Directions for this task. Repeat exactly, please, the opening lines of the data below, through and including the line where "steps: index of" sits.

Dataset extract.

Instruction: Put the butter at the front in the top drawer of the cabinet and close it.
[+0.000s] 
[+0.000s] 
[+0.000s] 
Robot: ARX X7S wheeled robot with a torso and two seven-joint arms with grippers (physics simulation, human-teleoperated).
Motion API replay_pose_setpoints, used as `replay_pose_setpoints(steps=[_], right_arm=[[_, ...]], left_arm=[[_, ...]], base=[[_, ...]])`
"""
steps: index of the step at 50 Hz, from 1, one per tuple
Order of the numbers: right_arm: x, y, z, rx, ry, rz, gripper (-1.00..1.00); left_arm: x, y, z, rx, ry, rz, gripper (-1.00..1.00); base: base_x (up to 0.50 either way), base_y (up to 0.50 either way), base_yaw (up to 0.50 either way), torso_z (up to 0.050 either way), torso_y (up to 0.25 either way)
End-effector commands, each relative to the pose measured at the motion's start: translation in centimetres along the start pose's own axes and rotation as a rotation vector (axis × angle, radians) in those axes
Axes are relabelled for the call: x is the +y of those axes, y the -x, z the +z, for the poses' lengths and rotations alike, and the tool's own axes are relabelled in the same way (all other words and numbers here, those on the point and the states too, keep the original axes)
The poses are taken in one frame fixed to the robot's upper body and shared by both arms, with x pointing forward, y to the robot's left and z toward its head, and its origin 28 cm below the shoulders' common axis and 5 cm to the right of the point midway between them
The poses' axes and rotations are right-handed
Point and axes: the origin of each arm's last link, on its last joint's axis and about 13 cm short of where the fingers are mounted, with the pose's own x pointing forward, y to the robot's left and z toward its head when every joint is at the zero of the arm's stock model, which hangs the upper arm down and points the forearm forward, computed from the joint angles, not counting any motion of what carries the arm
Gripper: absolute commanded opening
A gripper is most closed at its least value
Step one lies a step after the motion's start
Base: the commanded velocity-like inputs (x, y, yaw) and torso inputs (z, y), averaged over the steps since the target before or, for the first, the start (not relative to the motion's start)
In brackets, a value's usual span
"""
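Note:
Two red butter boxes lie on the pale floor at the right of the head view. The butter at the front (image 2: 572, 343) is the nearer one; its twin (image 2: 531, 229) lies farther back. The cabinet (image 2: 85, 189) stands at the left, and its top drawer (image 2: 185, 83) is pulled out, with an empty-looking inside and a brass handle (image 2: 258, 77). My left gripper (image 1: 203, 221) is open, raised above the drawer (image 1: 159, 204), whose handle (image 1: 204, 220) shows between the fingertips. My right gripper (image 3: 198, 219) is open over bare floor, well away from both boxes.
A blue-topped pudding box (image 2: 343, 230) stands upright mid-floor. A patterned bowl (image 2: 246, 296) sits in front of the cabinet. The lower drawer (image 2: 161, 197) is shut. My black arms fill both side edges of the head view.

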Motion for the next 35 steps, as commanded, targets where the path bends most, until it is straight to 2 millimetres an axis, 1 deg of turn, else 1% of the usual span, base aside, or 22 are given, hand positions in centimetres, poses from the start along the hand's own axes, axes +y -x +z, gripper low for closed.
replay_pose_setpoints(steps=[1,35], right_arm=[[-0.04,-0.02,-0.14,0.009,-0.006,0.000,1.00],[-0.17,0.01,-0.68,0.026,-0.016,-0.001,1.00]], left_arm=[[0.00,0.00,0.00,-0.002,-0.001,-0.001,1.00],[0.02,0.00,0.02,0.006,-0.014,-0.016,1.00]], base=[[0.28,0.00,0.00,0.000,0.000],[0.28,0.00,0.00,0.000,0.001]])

Solution to the exercise.
Instruction: Put the butter at the front in the top drawer of the cabinet and close it.
[+0.000s] 
[+0.000s] 
[+0.000s] 
Robot: ARX X7S wheeled robot with a torso and two seven-joint arms with grippers (physics simulation, human-teleoperated).
Motion API replay_pose_setpoints, used as `replay_pose_setpoints(steps=[_], right_arm=[[_, ...]], left_arm=[[_, ...]], base=[[_, ...]])`
"""
steps: index of the step at 50 Hz, from 1, one per tuple

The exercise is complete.